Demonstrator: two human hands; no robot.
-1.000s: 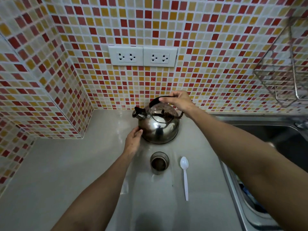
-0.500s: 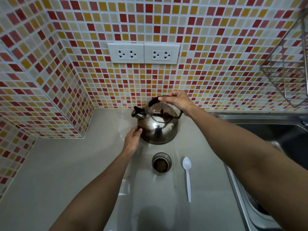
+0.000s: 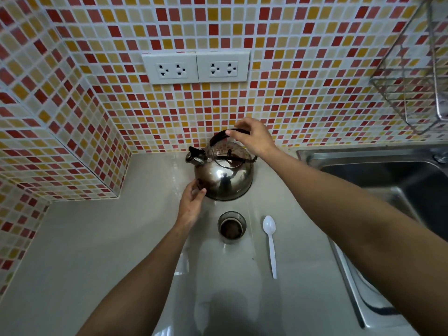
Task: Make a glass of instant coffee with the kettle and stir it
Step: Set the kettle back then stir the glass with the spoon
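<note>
Kettle (image 3: 224, 177): round, mirror-polished steel, domed body, short capped spout (image 3: 194, 158) pointing left, arched black handle (image 3: 224, 136) over the lid. It sits on the smooth pale grey counter (image 3: 97, 238), near the mosaic tile wall (image 3: 303, 81) of small red, orange and cream squares. Glass (image 3: 232, 227) stands just in front of the kettle, apart from it, dark coffee granules in the bottom. White plastic spoon (image 3: 271, 241) lies flat just right of the glass, bowl toward the kettle. Steel sink (image 3: 363, 163) to the kettle's right; wire rack (image 3: 412, 76) on the wall above the sink. Double white socket plate (image 3: 196, 67) on the wall above the kettle. Nothing between kettle and glass.

Right hand (image 3: 254, 139) reaches from the right, over the handle's top; fingers curled around it, wrapped loosely, thumb at the front. Left hand (image 3: 191, 202) comes from below; fingertips pressed against the kettle's lower left side, hand spread, not clamped on anything.
</note>
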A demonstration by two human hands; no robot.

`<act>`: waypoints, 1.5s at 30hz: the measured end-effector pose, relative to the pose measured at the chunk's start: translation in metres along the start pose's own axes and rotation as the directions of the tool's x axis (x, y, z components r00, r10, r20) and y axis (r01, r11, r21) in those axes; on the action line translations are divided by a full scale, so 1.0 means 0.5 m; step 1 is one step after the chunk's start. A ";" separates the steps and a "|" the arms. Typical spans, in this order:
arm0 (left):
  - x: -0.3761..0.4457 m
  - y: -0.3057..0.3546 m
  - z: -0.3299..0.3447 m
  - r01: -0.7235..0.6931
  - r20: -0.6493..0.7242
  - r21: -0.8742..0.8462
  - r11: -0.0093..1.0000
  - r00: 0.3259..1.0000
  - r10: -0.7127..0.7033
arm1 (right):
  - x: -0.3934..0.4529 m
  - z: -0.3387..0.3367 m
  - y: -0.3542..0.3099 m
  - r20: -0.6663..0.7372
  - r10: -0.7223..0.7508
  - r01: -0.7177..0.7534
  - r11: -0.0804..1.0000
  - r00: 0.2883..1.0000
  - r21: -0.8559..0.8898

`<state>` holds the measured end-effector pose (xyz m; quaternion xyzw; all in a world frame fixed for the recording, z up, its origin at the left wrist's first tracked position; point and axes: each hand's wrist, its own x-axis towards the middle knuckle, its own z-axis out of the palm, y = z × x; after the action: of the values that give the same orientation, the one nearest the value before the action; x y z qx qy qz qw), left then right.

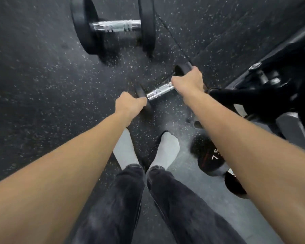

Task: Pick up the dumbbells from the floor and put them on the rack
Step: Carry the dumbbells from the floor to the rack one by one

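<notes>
A small dumbbell (159,93) with a chrome handle and black ends is at the centre of the view, in front of my feet. My left hand (129,104) grips its near, left end. My right hand (188,80) is closed over its far, right end. Whether it rests on the floor or is lifted I cannot tell. A large dumbbell (115,26) with thick black plates lies on the speckled floor farther ahead. Another dumbbell marked 7.5 (212,157) lies at the right, partly hidden behind my right forearm. The rack's dark frame (275,80) stands at the right edge.
Black rubber floor (42,85) with white speckles stretches to the left and ahead. My feet in white socks (167,148) stand just behind the small dumbbell. A grey base part (292,131) of the equipment sits low on the right.
</notes>
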<state>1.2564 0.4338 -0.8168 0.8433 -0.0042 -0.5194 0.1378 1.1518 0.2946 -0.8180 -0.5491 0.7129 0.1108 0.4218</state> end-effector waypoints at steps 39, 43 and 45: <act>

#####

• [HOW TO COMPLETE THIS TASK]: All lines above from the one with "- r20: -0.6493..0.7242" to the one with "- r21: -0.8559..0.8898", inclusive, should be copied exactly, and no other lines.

• [RESULT OF THE EXERCISE]:
  - r20: -0.6493..0.7242
  - r21: -0.8742..0.8462
  - r11: -0.0093..1.0000
  - r00: 0.3259..1.0000
  - r10: -0.7127..0.7033
arm1 (right):
  - x: -0.3934..0.4529 m
  - z: -0.3387..0.3367 m
  - y: -0.3542..0.3099 m
  - r20: -0.6663..0.7372
  - r10: -0.7223..0.7508
  - r01: -0.7177..0.7534
  - r11: -0.0804..1.0000
  - r00: 0.2883..1.0000
  - r21: -0.8559..0.8898

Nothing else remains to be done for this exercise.